Когда она осталась одна, то вскоре к ней домой пришёл офицер, и предложил место заведующей медсанчастью. Он объяснил, что на большой земле нормальной работы ей не найти, что её фамилия только будет вредить ей, и хорошо бы её сменить, и что лучше пока оставаться здесь. А когда всё утрясётся, он первый об этом скажет. Это был Векшанский. А ещё через месяц он пришёл к ней в медпункт с бутылкой шампанского и шоколадом и предложил переехать к нему на квартиру. Жил Векшанский на территории лагеря, в отдельном доме для офицерского состава. Его квартира, как и у начальника лагеря Печёнкина, имела отдельный боковой вход. Все знали, что начпрод второй человек в лагере после Печёнкина, но многие понимали, что это не так, что в лагере главный он. Понимала это и Ядвига. Не смотря на то, что начпрод был подчёркнуто вежливым и обходительным, она отказала ему, и с тех пор Векшанский не давал ей прохода, его визиты в медсанчасть были ежедневными, он подолгу мог сидеть в приёмной, и наблюдать за её работой. В этот раз всё повторялось как обычно.
– Вашему любимчику повезло, – спокойно произнёс начпрод, собираясь уходить. – Кстати, мы нашли виновных. К сожалению, простая бытовая разборка на фоне национальной вражды. Китайцы ненавидят японцев, а те, в свою очередь, китайцев. Замкнутый круг. Надеюсь, для вас это не новость. Полагаю, травма несерьёзная, и завтра снова в строй. Стране нужен план, а зэки должны работать, таков порядок. Мы все работаем на благо нашей великой страны, не так ли, милая Ядвига. Кстати, я по-прежнему, жду от вас ответа на моё предложение. Вы понимаете, о чем я? Или мне повторяться?
Её никогда не волновала осведомлённость Векшанского в том, что между ней и Идзима Синтаро существовала симпатия, а с этого дня она ощущала нечто большее. Её не влекло к молодому японцу, нет, но когда он появлялся в санчасти, у ней менялось настроение, тяжёлые мысли исчезали, и она ловила себя на том, что общение с этим необычным заключённым снимает с души тяжесть, она забывала, что вокруг людские беды и несчастья. Вместо боли и страдания от юноши всегда исходило тепло и доброта. Когда он приходил за помощью, и держал на весу травмированные руки, стойко снося жгучую боль от йода, и когда пробегал мимо с другими заключёнными, одаривая её своей неповторимой детской улыбкой, она всегда испытывала радость. В нём таилась безграничная щедрость, и в то же время деликатность, чувствовалось уважение к ней, которое ощущала она когда-то лишь со стороны мужа. Среди множества людей, окружавших её в лагере, Синтаро с первого дня показался ей непохожим ни на кого другого. Была память, конечно, об Андрее, был и дядя Тимофей, немногословный и таинственный лесной человек, любивший её как родную дочь. Были люди в лагере, которым она была всегда рада и готова помочь, и если бы не они, то жизнь за проволокой была бы для неё невыносимой. Но этот юноша притягивал чем-то иным. В нём чувствовалось особое отношение к ней как к женщине. Было что-то по-детски ласковое, и в то же время постоянное, что впитывается с молоком матери и не меняется ни при каких обстоятельствах. Он не был героем, но в его глазах она никогда не видела страха. Она незаметно привыкла к Синтаро, как и все называя его Мишей.

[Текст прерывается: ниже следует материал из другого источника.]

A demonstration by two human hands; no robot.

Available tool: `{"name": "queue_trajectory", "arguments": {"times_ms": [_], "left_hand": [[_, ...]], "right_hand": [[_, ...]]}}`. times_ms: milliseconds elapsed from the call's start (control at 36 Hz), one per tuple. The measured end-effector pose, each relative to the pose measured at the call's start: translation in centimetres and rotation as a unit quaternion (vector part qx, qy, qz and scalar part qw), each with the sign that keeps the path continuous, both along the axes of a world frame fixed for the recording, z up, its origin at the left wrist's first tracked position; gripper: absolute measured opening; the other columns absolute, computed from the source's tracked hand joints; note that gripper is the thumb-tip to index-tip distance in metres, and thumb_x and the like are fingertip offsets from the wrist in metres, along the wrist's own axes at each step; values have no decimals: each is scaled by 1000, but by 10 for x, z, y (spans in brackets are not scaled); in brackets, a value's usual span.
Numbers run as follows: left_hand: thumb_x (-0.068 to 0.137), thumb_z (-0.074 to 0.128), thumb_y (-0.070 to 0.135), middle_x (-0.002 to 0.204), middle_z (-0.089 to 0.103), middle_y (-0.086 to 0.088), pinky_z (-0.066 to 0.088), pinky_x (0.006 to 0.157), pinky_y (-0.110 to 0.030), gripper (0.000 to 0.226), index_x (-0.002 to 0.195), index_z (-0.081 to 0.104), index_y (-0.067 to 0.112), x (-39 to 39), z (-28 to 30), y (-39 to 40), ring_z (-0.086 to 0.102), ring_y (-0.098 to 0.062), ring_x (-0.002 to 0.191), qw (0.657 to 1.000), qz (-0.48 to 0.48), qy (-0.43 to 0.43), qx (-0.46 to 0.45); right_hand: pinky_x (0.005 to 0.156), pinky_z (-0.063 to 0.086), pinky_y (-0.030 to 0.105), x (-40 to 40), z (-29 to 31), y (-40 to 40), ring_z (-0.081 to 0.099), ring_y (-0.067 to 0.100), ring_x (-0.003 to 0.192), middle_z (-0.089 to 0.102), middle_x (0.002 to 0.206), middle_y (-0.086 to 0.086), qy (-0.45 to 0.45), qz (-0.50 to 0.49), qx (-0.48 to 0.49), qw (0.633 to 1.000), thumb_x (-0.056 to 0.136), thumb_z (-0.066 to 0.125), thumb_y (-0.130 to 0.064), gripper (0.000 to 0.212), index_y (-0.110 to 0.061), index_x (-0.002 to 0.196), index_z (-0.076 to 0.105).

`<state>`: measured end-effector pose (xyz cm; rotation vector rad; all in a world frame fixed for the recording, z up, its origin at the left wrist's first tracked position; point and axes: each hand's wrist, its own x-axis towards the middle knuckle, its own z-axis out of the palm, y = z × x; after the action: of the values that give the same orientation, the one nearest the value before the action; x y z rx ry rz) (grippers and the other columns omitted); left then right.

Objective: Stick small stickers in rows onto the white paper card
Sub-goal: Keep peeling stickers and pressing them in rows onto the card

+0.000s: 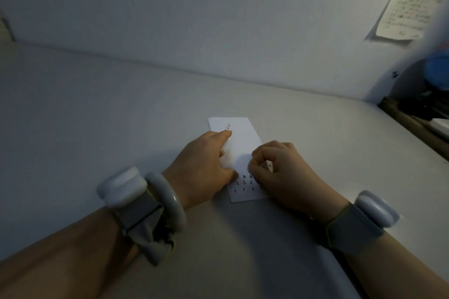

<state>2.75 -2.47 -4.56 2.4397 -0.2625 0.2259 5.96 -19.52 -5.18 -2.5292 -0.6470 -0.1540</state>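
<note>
Right hand (279, 172), fingers curled, fingertips pinching at the stickers (244, 183) near the white paper card (243, 143)'s near end, prob. peeling or pressing one; too dim to tell. Left hand (204, 167) lies flat, pinning the card mid-worktop (97, 116), forefinger stretched toward far-end marks. Next: steady placement, keeping rows aligned.

A pale grey-white bench (102, 109) fills the lower and middle frame in dim light. Behind it a plain whitish wall (194, 19) spans the top. At upper right a handwritten paper note (403, 19) hangs on the wall, one edge curling away. At the far right edge sit blurred dark clutter (427, 107) and something blue (437, 73).
</note>
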Motion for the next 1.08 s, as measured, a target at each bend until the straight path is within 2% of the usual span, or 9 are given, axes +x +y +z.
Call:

– Конечно, – согласилась она, оторвавшись от мыслей, и понимая, что пауза затянулась.
– Не понял, – растерялся Векшанский, стоя всё это время в проёме двери. – Что конечно?
– Мы все должны работать, не покладая рук, на благо нашей великой страны.
– Ах вот вы о чём. Не говорите чепухи, милочка. Вы ведь не русская, вы полька, судя по имени. А поляки всегда ненавидели всё, что связано с Россией.